__How to complete this task__
In the entries below, find the line with "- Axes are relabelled" and the line with "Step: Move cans". Return those two lines and all lines between them, exactly.

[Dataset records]
_____
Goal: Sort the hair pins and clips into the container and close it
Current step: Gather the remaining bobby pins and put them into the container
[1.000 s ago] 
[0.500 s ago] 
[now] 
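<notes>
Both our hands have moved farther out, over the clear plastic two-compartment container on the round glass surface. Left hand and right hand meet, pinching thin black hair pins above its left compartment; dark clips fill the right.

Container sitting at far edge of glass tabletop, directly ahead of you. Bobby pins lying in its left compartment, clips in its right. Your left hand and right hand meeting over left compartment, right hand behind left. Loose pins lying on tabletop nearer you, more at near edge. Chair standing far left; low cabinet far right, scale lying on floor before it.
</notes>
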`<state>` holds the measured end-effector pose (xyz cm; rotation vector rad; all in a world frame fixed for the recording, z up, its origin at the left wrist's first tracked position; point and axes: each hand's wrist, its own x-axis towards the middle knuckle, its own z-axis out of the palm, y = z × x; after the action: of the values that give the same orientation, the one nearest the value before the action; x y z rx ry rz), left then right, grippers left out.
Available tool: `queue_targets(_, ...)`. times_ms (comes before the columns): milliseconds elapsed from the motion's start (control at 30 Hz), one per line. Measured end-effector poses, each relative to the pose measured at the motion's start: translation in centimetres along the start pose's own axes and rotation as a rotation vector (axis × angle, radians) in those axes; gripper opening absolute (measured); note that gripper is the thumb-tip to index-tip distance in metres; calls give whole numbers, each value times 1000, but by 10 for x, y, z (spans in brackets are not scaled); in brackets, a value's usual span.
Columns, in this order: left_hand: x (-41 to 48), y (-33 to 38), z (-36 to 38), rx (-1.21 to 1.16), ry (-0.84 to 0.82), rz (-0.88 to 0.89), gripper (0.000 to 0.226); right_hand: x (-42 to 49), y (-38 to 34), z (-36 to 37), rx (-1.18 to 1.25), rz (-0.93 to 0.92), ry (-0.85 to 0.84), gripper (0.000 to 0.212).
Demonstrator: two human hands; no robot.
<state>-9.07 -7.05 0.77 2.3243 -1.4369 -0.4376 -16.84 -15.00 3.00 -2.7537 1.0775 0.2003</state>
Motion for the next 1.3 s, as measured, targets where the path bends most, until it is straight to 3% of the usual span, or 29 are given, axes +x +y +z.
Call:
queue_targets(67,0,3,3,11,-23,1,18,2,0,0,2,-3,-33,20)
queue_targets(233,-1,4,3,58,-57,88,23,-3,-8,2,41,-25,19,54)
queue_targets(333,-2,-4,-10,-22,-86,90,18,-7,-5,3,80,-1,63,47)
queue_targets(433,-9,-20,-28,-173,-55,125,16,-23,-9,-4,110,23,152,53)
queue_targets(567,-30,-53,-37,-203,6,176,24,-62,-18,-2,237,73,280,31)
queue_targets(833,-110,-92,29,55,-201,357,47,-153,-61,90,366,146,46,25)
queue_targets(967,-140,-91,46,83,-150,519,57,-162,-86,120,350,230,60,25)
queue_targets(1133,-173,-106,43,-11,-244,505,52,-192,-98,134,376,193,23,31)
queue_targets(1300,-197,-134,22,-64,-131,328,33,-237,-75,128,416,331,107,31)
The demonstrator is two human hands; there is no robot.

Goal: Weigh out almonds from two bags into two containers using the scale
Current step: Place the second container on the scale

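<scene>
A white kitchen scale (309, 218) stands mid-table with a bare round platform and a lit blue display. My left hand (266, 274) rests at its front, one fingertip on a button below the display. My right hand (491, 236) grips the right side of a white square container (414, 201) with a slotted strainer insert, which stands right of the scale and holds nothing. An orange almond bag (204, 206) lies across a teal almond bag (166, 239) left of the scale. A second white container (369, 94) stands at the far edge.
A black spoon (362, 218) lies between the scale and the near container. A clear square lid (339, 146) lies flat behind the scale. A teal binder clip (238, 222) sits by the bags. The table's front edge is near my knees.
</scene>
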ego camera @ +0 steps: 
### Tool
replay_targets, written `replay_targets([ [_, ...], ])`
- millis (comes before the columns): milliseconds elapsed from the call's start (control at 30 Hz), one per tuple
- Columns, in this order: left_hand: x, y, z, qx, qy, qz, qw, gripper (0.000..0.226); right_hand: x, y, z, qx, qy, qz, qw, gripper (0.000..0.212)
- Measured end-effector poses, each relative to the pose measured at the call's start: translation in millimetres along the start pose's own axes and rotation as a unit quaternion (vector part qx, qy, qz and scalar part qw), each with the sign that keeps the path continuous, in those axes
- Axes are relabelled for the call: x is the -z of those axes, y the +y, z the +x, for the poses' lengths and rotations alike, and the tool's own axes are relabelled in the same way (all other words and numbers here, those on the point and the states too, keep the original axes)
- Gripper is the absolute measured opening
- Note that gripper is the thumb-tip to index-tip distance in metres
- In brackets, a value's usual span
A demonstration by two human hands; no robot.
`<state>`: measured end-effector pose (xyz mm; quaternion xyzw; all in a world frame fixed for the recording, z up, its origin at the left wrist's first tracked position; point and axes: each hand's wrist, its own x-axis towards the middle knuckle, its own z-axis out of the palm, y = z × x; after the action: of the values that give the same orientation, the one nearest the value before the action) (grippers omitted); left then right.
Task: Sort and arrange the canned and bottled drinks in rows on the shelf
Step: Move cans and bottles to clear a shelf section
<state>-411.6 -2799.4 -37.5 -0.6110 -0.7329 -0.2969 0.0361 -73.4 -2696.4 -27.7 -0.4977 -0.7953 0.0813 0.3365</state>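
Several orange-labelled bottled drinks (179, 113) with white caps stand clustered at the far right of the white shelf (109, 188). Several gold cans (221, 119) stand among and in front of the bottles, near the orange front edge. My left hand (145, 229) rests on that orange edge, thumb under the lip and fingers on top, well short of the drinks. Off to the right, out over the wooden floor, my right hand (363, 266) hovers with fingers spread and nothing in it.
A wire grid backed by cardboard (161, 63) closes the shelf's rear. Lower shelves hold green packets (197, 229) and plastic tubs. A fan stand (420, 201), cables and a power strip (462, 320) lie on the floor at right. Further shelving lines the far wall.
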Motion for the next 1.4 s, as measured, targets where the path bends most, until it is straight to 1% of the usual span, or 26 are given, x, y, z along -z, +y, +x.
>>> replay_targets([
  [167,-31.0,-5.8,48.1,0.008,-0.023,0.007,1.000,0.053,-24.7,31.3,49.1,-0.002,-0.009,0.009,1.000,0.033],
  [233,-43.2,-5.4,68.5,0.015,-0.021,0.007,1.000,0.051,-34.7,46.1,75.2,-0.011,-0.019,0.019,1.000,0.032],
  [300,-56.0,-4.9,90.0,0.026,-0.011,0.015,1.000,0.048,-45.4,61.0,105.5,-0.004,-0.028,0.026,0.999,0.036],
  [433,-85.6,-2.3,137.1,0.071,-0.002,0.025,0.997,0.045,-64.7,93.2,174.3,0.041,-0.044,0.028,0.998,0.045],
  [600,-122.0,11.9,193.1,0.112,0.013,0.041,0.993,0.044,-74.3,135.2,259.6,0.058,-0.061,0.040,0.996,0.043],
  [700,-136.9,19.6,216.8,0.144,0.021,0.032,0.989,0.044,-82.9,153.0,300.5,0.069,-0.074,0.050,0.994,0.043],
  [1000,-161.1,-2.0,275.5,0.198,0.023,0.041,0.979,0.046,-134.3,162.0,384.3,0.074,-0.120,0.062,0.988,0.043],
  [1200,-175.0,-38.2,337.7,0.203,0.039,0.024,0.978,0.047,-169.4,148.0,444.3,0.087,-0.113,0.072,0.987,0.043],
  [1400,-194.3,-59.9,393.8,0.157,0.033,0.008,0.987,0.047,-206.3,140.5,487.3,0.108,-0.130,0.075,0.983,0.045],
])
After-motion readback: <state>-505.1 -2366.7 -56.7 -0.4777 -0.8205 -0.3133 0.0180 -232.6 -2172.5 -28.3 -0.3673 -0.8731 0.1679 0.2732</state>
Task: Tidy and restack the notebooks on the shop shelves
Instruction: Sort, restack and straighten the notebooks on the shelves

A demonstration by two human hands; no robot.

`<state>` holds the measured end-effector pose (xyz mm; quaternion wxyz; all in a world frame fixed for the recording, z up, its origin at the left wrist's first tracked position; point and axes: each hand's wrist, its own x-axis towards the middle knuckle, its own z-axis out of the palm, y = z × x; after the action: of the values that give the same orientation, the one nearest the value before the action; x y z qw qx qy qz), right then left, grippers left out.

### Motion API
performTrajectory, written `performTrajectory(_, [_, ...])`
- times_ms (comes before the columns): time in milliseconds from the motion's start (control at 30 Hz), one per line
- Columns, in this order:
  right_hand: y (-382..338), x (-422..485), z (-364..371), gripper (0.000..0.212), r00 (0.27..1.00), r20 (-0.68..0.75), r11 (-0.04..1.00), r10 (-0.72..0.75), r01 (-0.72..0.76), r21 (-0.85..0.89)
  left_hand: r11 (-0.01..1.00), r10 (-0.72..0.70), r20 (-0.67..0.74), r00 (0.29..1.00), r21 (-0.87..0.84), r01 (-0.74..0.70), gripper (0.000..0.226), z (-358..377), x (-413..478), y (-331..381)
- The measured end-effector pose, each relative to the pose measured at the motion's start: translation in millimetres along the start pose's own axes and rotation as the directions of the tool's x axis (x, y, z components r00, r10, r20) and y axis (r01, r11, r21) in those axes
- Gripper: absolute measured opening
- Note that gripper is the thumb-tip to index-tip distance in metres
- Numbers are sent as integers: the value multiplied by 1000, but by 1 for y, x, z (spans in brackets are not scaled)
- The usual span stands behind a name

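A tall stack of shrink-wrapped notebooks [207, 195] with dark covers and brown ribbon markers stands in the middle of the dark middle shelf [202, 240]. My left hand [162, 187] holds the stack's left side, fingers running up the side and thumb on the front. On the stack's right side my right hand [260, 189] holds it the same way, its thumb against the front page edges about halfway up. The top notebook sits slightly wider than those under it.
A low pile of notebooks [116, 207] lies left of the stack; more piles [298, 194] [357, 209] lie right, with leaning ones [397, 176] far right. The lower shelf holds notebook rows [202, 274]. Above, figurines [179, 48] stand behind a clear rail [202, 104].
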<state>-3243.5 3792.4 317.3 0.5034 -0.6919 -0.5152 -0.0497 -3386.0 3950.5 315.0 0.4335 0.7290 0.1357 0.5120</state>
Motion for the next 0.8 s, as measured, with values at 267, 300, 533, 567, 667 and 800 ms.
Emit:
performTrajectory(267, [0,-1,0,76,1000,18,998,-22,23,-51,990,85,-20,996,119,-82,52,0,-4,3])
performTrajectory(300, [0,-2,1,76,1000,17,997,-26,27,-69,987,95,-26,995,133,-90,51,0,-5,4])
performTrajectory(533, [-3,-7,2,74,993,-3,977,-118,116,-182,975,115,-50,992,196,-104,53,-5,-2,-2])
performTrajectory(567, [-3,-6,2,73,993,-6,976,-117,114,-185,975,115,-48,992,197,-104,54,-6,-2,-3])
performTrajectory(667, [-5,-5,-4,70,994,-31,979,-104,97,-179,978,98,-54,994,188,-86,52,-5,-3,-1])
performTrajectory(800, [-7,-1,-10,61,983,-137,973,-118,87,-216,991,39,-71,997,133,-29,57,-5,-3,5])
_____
__Answer space__
- Axes are relabelled for the call: x is the -z of those axes, y the +y, z the +x, for the poses' lengths and rotations alike, and the tool's own axes are relabelled in the same way (all other words and numbers here, those on the point and the states too, keep the original axes)
- Gripper is the absolute measured opening
- Note that gripper is the thumb-tip to index-tip distance in metres
- In brackets, a value's usual span
A demonstration by two human hands; no robot.
`<state>`: measured end-effector pose (xyz mm; quaternion xyzw; all in a world frame fixed for the recording, z up, its origin at the left wrist's first tracked position; point and axes: each hand's wrist, its own x-axis towards the middle knuckle, its own z-axis out of the palm, y = z × x; after the action: of the values that give the same orientation, the one nearest the value before the action) (grippers omitted); left then right.
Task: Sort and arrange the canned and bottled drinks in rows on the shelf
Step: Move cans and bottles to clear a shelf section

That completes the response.